[ASSIGNED TASK]
Images are to be excluded, and the rest of the data repeated exactly.

[DATA SHOWN]

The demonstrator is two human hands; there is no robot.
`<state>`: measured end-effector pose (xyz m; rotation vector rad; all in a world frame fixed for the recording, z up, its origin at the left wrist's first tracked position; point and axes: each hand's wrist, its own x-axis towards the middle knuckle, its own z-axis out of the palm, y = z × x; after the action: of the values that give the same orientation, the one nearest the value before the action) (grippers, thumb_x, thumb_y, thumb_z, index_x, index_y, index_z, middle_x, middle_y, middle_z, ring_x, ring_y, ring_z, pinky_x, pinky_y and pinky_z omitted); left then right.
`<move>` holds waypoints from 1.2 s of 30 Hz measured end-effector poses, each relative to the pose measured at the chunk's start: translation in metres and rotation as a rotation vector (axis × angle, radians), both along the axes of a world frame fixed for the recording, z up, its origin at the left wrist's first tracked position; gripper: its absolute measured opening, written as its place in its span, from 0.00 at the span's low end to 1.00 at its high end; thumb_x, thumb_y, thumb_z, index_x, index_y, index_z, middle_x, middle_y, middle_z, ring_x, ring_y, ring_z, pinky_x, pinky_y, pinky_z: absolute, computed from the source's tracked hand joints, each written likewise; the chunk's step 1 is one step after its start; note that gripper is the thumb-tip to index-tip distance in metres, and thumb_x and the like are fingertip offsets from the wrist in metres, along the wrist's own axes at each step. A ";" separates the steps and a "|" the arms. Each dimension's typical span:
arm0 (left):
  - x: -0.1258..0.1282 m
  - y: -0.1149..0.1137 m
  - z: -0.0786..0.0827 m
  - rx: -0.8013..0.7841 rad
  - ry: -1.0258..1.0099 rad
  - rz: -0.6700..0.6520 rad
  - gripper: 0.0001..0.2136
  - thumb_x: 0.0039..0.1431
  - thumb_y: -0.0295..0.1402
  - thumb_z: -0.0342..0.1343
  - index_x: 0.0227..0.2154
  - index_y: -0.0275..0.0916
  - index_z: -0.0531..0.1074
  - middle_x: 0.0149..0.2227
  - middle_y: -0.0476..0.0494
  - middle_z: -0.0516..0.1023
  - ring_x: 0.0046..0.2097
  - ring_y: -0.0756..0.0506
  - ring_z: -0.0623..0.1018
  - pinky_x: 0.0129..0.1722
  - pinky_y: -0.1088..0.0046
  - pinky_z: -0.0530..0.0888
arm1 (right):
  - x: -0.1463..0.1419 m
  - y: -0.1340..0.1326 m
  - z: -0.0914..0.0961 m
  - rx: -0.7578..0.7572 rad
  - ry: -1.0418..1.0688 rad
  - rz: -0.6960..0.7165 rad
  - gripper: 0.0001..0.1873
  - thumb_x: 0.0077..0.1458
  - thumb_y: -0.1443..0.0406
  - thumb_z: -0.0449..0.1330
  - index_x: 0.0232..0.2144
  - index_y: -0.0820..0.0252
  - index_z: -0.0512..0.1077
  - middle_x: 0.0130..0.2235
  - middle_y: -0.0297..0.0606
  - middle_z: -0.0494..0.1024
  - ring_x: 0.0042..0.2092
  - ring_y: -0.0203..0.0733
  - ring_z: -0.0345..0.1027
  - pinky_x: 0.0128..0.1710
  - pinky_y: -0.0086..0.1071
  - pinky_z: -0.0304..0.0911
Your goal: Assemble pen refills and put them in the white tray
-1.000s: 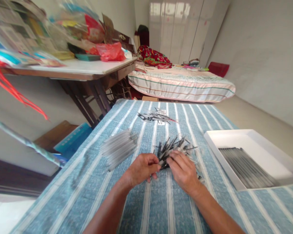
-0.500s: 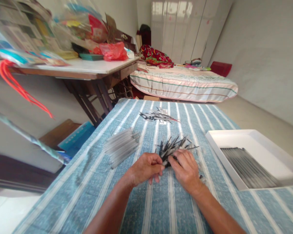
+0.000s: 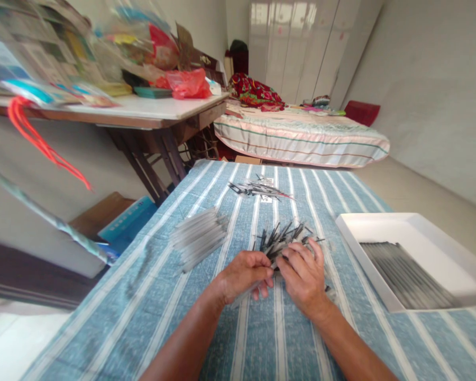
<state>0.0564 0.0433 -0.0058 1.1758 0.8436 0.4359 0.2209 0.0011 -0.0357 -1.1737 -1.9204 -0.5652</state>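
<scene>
White box [image 3: 432, 243] at right, dark sticks [image 3: 402, 275] inside
Left hand [image 3: 248, 272]: fingers clamped on a pale stick [image 3: 243, 298]; right hand [image 3: 304, 272]: fingers slightly apart on the central pile [image 3: 276, 239].

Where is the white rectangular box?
Head view: the white rectangular box sits at right on the blue striped cloth, right of the right hand.

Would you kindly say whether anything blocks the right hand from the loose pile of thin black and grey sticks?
Nothing visible does: the right hand is right at the pile, with the left hand close beside it.
</scene>
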 end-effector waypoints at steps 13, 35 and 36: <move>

[OUTPUT FOR THIS TASK]
The demonstrator is two human hands; there is no robot.
`<state>`: measured end-effector pose (xyz m; rotation vector rad; all in a world frame fixed for the recording, z up, its origin at the left wrist's first tracked position; point and axes: each hand's wrist, its own x-axis towards the middle knuckle, its own z-axis out of the palm, y = z × x; after the action: of the values that give the same orientation, the one nearest the value before the action) (grippers, thumb_x, thumb_y, thumb_z, index_x, index_y, index_z, middle_x, middle_y, middle_z, ring_x, ring_y, ring_z, pinky_x, pinky_y and pinky_z omitted); left then right.
`<move>` holds waypoints from 1.2 s of 30 Hz measured end-effector poses, each relative to the pose measured at the chunk's start: translation in metres and rotation as a rotation vector (axis × angle, radians), both along the axes of a world frame fixed for the recording, z up, its origin at the left wrist's first tracked position; gripper: its absolute measured opening, written as its place in its span, from 0.00 at the span's low end to 1.00 at its high end; thumb_x, thumb_y, thumb_z, index_x, index_y, index_z, middle_x, middle_y, middle_z, ring_x, ring_y, ring_z, pinky_x, pinky_y, pinky_z: absolute, computed from the source's tracked hand joints, each written likewise; the chunk's step 1 is one step after its start; note that gripper is the thumb-tip to index-tip distance in metres, and thumb_x and the like are fingertip offsets from the wrist in metres, along the wrist's own axes at each step. A ";" separates the steps and a "|" the arms. Each dimension's typical span:
arm0 (left):
  - x: -0.1258..0.1282 m
  - y: -0.1149..0.1137 m
  - z: -0.0786..0.0827 m
  - rx: -0.8013..0.7841 rad
  - ry: -1.0258..1.0099 rad
  - rz: -0.6700..0.6520 rad
  - gripper: 0.0001..0.2136
  - thumb_x: 0.0039..0.1431
  - thumb_y: -0.0295..0.1402
  - thumb_z: -0.0342..0.1343
  - index_x: 0.0227..0.2154
  - index_y: -0.0275..0.0916
  - index_z: -0.0531..0.1074
  - middle_x: 0.0149..0.2227
  - middle_y: -0.0476..0.0494
  - middle_z: -0.0516..0.1023
  - ring_x: 0.0046..0.2097
  - ring_y: -0.0756..0.0506
  - ring_z: -0.0623..0.1018
  - pinky_x: 0.0129..0.1722
  - pinky_y: -0.1088..0.0046
  - pinky_z: -0.0530..0.0888
arm1 (right):
  - x: -0.1463..0.1419 m
  - y: -0.1340..0.1326 m
  - z: -0.0914..0.0961 m
  - rx: -0.7578..0.7572 rad
  - ry: -1.0418..1.0688 rad
  - rz: -0.6960..0.7165 rad
  - gripper: 0.0001..0.1873
  - thumb_x: 0.0077..0.1458
  - thumb_y: -0.1443..0.0406
  - thumb_z: -0.0449..0.1330
  - index_x: 0.0232..0.2144
  - index_y: -0.0820..0.0252
  - index_z: -0.0512..0.1077
  - middle_x: 0.0130..0.2235
  - middle_y: -0.0297..0.0606
  - middle_z: -0.0494..0.1024
  - ring_x: 0.0042..0.2092
  - ring_y: -0.0203..0.0733
  - ring_z: -0.0345..0.1027
  - pinky_x: 0.0128..0.1710
  - pinky_y: -0.0086..0.1071
  - pinky_z: -0.0304..0.0911
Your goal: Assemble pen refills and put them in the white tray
-1.000s: 
-0.500s: 
+0.000s: 
<state>0.0564 0.0433 -0.0058 1.1758 0.8436 0.4359 0.2209 0.0011 -0.0357 -1.1737 -1.9204 -0.5652</state>
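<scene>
White box [image 3: 432, 243] at right, dark sticks [image 3: 402, 275] inside
Left hand [image 3: 248, 272]: fingers clamped on a pale stick [image 3: 243, 298]; right hand [image 3: 304, 272]: fingers slightly apart on the central pile [image 3: 276, 239].

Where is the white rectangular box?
Head view: the white rectangular box sits at right on the blue striped cloth, right of the right hand.

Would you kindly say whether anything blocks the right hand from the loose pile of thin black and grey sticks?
Nothing visible does: the right hand is right at the pile, with the left hand close beside it.
</scene>
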 end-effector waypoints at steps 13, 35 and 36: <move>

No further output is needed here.